The major cause of anger in the father relationship is the result of growing up with a father who had difficulty in communicating his love and in affirming his children. Misdirected father anger may be a contributing conflict in our schools and homes today. Many children who have intense father-anger present with conduct disorders, oppositional defiant disorders, attention-deficit/hyperactivity disorders and intermittent explosive disorders.
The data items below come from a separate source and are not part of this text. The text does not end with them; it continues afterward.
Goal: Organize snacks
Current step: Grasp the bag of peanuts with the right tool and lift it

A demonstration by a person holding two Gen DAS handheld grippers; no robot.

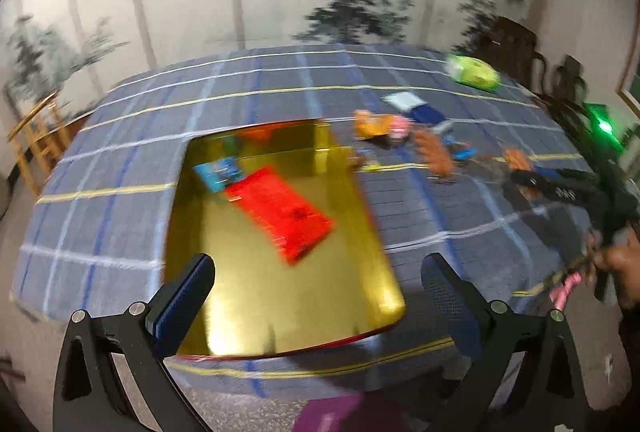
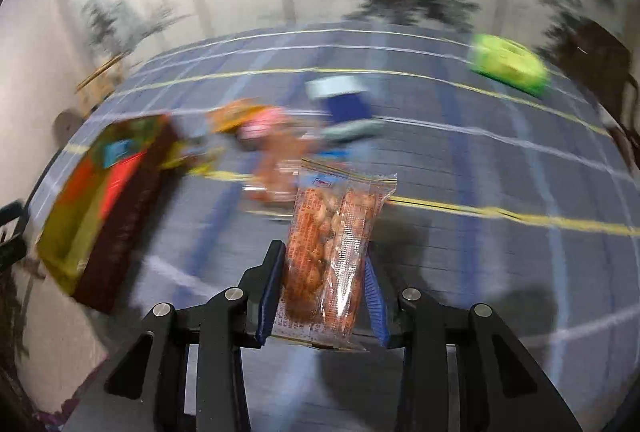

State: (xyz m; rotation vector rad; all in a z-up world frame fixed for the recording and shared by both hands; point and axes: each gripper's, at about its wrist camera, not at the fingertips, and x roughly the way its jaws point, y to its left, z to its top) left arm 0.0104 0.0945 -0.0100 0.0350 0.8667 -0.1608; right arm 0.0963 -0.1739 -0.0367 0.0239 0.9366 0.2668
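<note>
in the left wrist view motion blur smeared most of the scene, so no writing on any packet could be read. the left gripper [image 1: 318,274] hung released, fingers wide apart, over the near end of a gold tray [image 1: 280,296] on the blue checked tablecloth [image 1: 120,136]. a red packet [image 1: 282,212] and a small blue packet [image 1: 218,172] lay in the tray; a blurred heap of loose snacks [image 1: 404,136] sat beside it, with a green package [image 1: 474,72] farther back. in the right wrist view the right gripper [image 2: 326,280] was clenched on a clear peanut snack bag [image 2: 332,252], held upright; its red print was too small to read. the tray [image 2: 72,232] was blurred at left, partly cut off.
</note>
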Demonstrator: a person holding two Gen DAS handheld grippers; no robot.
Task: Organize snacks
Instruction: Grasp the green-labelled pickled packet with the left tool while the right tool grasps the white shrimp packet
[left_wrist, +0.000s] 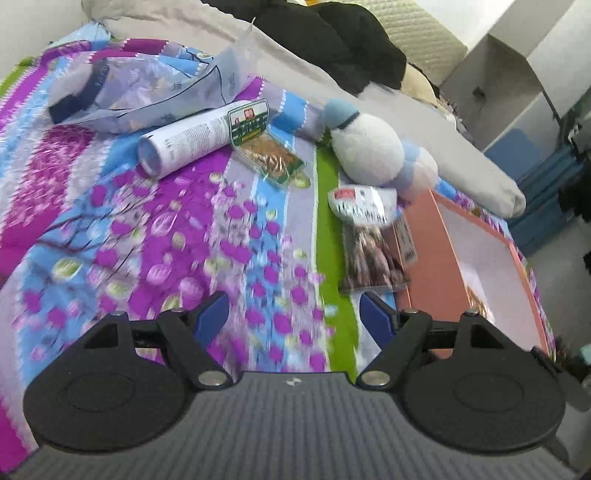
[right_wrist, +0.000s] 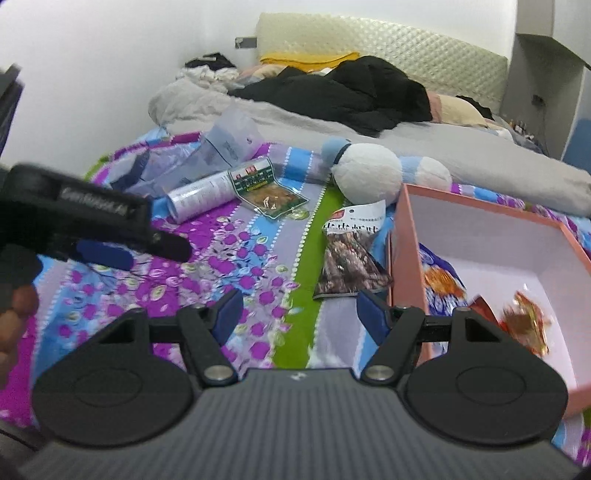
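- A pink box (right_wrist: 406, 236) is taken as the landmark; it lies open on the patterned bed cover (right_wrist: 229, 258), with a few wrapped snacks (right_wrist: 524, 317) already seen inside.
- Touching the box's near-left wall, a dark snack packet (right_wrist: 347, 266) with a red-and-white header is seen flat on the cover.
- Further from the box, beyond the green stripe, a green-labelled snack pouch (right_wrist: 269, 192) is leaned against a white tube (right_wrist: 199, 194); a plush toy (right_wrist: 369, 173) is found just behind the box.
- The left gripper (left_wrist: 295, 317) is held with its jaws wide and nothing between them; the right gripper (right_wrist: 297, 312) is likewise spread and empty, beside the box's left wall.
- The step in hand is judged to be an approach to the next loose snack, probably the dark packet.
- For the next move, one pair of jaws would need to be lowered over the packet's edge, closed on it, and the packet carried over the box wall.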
Difficulties in the mother relationship that lead to intense anger can be the result of not experiencing enough love and praise, feeling controlled or criticized or being made to feel that one does not measure up to some standard. At time, too, the child may have felt overly responsible for the mother, or may have come to the contribution that she was overly critical of the father.
Other sources of anger sometimes result from hurts and disappointments from siblings or rejection by peers. Often an older child misdirects anger at a younger sibling that is really meant for a parent or peers. Many children and adolescents crave peer acceptance to develop a positive sense of self and to protect themselves from loneliness. Those children who are scapegoated regularly in school rarely tell their parents how they are treated because they are so ashamed or because they believe that their parents cannot protect them. Therefore, parents need to be aware of the various ways in which this conflict can manifest itself. These include: isolation, withdrawal, ventilation of hostility towards others, social anxiety or depression.
Some children have difficulties with their anger as a result of modeling after a parent who could not control anger. This excessive expression of anger is then passed from one generation to the next which occurs most often with the father.
Many in the mental health field believe that the excessive anger seen in ADHD (Attention Deficit Hyperactivity Disorder) and other disorders in children is biologically determined (Hechtman 1991).
Parents can assist their children in their character development by teaching them to understanding and forgiving when angry. We refer to this as an immediate forgiveness exercise. This does not preclude punishing a child for a display of excessive or misdirected anger nor asking an angry child to apologize to the recipient of their excessive anger. Appropriate punishment for angry behaviors often helps a child learn to control anger.
After an angry incident, the child can be recommended to try to forgive if they have been truly hurt by another. Also, children can learn to stop denying their anger and to resolve it by thinking at bedtime of forgiving anyone who may have hurt them on that particular day or in the past.
In Ephesians 4, St. paul recommended that we not let the sun go down on our anger. Unfortunately, many children and adults do because they do not work on developing and using the virtue of forgiveness at the end of the day.
Children are usually pleased to learn how the virtue of forgiveness can help them control and resolve their angry feelings.